**Description of the task:** Each line of the entries below that holds "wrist" is needed, copied in full.

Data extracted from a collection
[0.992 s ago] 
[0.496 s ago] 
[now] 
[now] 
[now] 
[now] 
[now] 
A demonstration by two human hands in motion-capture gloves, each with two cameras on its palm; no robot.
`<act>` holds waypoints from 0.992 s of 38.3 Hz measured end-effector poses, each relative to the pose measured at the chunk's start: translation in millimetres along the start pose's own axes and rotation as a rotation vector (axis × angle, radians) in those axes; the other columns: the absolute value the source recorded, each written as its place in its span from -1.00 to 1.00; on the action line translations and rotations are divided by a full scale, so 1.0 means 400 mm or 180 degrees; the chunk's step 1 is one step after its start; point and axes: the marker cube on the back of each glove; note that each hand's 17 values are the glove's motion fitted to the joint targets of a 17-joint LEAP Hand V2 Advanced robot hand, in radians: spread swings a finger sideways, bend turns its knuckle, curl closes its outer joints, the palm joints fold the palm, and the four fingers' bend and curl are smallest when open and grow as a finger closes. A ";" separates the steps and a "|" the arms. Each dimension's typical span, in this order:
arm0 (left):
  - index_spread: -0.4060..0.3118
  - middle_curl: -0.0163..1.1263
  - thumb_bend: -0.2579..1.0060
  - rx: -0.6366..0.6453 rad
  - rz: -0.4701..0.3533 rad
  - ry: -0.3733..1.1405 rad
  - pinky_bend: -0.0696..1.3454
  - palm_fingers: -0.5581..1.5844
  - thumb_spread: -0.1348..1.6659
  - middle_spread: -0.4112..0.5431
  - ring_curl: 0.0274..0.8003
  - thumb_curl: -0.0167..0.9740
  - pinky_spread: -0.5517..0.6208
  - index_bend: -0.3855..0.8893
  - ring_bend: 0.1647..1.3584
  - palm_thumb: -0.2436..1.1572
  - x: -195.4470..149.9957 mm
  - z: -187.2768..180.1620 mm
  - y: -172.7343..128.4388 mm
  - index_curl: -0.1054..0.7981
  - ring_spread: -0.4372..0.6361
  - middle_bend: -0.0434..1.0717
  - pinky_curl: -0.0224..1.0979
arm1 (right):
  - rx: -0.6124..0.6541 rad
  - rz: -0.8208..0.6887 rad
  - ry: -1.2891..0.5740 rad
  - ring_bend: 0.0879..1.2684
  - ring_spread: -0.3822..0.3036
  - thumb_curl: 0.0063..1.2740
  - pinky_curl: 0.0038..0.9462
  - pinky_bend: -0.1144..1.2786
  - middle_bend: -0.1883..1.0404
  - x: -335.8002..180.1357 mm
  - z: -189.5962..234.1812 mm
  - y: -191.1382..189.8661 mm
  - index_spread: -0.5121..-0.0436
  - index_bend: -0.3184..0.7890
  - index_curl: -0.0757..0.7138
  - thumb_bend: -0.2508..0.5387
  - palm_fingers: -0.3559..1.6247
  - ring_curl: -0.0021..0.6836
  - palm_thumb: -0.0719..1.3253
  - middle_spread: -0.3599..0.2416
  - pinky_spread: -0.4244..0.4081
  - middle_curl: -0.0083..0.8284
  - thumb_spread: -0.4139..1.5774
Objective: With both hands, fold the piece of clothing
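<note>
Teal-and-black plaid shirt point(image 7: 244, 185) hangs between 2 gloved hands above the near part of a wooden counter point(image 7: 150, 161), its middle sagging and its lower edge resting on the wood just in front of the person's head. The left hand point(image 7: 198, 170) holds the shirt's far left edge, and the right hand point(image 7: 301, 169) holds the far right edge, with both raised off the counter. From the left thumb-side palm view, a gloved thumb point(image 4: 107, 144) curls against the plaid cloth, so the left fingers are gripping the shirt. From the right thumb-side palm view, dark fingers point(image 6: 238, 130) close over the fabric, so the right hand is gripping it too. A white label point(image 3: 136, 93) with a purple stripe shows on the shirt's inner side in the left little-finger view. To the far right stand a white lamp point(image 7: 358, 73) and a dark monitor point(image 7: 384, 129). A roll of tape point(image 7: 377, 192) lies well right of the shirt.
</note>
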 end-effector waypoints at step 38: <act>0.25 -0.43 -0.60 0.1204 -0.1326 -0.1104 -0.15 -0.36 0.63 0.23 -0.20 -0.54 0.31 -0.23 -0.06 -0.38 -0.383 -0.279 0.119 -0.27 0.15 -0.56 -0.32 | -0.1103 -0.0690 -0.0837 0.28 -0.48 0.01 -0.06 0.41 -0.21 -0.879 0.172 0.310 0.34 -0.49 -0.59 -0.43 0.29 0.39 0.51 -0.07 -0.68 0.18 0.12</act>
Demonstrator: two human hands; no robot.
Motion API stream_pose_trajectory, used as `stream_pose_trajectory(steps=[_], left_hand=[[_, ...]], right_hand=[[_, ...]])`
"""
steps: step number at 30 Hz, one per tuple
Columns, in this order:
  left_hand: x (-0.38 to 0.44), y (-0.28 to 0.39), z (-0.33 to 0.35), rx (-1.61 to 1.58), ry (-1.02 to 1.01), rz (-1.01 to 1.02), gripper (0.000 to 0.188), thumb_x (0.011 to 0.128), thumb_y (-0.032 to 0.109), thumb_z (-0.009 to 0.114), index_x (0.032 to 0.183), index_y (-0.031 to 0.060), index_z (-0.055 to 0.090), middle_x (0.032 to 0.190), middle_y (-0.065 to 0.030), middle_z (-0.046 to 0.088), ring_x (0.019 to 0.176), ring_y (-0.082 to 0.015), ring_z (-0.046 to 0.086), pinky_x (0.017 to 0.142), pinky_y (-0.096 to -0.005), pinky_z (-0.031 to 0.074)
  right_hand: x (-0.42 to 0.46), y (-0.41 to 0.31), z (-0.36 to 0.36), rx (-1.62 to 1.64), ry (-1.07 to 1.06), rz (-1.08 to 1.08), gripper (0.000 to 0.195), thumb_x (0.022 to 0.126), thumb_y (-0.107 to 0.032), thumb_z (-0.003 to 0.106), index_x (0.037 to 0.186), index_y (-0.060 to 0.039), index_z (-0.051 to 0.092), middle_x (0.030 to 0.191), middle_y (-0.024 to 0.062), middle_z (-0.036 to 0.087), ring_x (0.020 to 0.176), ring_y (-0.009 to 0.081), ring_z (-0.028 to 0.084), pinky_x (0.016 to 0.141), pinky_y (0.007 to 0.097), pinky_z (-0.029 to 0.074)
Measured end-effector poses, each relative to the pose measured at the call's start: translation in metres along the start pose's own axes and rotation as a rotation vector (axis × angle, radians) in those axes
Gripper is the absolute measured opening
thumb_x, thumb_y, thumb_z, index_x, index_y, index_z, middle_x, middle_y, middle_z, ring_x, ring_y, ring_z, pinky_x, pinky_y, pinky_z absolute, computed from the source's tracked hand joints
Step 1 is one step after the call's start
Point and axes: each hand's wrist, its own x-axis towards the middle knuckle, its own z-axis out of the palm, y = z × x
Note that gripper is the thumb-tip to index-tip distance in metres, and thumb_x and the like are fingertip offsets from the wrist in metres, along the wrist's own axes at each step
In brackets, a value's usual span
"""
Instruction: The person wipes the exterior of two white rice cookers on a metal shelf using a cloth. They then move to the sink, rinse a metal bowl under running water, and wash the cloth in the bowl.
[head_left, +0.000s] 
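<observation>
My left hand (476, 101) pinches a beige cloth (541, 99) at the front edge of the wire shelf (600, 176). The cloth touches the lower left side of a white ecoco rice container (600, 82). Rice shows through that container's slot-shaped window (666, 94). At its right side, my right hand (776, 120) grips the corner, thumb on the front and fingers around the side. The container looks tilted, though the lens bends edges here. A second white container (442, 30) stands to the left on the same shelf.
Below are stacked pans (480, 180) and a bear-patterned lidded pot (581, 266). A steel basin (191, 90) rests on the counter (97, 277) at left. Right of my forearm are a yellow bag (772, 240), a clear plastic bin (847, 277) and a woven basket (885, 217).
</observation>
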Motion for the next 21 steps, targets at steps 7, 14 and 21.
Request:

**Result of the exercise:**
Point and axes: each hand's wrist, its own x-axis towards the middle knuckle, its own z-axis out of the palm, y = z × x
Note that gripper is the thumb-tip to index-tip distance in metres, and thumb_x and the like are fingertip offsets from the wrist in metres, along the wrist's own axes at each step

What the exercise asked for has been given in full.